Let it be first stated that seeking the help of a licensed professional is always advised.
When we speak of retirement planning, two catch phrases that come to mind are “Retirement planning is a marathon not a sprint” and “The sooner you start retirement planning the better”. With professional assistance, it is fair to acknowledge that these are two excellent trains of thought. With life’s realities however, some hard working citizens for various reasons and often unavoidable situations, find themselves seemingly behind life’s eight ball when it comes to their own retirement planning and/or their retirement portfolios. These individuals need a catalyst to tremendously speed up the growth of their retirement portfolios and one that ideally mitigates risk while doing so. Possibly one such catalyst has recently been created and yes, it has a name, “Tri-Pod”. The Tri-Pod Investment Model was specifically invented to gain greater amounts of return in a short period of time while mitigating risk. It is based on two widely accepted and already used principles by many in the real estate investment industry. Those two principles are:
1. Continuously Leverage what monies you obtain to gain profit
2. Continuously Leverage what profit you gain to make more
These are such basic financial principles yet probably the most overlooked financial principles within America’s working class. In fact, if you are in the working class, overlooking the two aforementioned principles may be why you’ve stayed there. And continuously overlooking the aforementioned principles may be why generation after generation, this became your families plateau. Implementing a Tri-Pod may change this by simply raising that plateau on a continuous basis.

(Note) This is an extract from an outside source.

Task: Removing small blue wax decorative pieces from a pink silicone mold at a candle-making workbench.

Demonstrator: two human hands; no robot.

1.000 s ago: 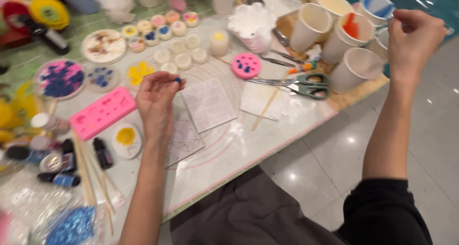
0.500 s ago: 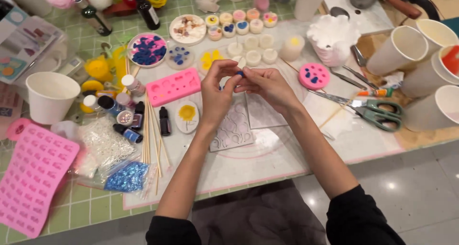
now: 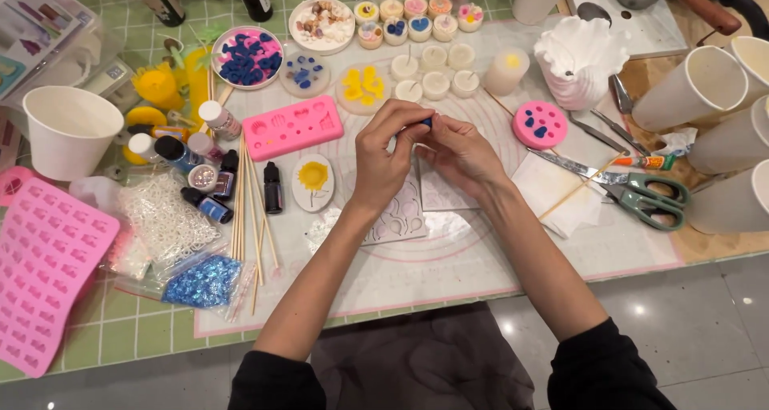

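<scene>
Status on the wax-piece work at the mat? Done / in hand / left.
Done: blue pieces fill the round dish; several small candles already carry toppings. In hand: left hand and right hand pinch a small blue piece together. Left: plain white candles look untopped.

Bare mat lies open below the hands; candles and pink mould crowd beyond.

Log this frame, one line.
left hand + right hand: pinch small blue piece | above clear mold sheet | scissors right
</scene>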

Let us take a look at a mock investment portfolio and mock Tri-Pod scenario. Assume your CDs, 401k, stocks, bonds, real estate, annuities and all your other investments combine to total $200,000. Your total annual return may fluctuate between 3% and 5% perhaps even less these days. That’s OK. But for most, $200,000 at 3% to 5% annual return is certainly not enough to comfortably retire and live out the rest of your years. Now lets take your same $200,000 and incorporate it within the Tri-Pod Investment Model. Leverage that 200k to bridge-finance a property buyer’s purchase by way of Lease Option, Leverage the instant equity and/or the created Note and profit from it. Continuously repeat the Tri-Pod process to make more. Your returns theoretically may increase up to, or above 17% to 30% annual per $200,000 deployed. View the data for yourself.
3% to 5%
$200,000 = creates $6,000 to $10,000 per year
17% to 30% = creates $34,000 to $60,000 per year
$ 200,000
Of course there are additional factors to consider but in this mock example, your Return On Investment drastically rises when this collection of basic techniques are implemented. If this is accurate, your ROI is tremendously increased, your initial $200,000 investment is secured by real estate plus you have created Liquid, Equity, and a Note of which you are the sole owner. In the words of Tiger Woods, "This is huge". Now you have more assets to leverage. The more leveraging of your assets, the more opportunity to strengthen your overall portfolio at an accelerated pace. There are many other details to consider but basically, that is it.
It is important to note that the Tri-Pod Method’s accuracy has yet to be confirmed, and its success has yet to be proven. When asked about the lack of proof and accuracy confirmation, the Inventor of the Tri-Pod referred to the potential positive impact the Tri-Pod investment model may have for retirees, The Inventor, who at this time chooses to remain anonymous, also claims that “Proof is just a matter of funding and that funding is just a matter of time.” Definitely he is a confident fellow who is passionate about his creation. He goes on to imply the Tri-Pod is designed to function on multiple levels from isolated single family purchases to multi-million dollar projects.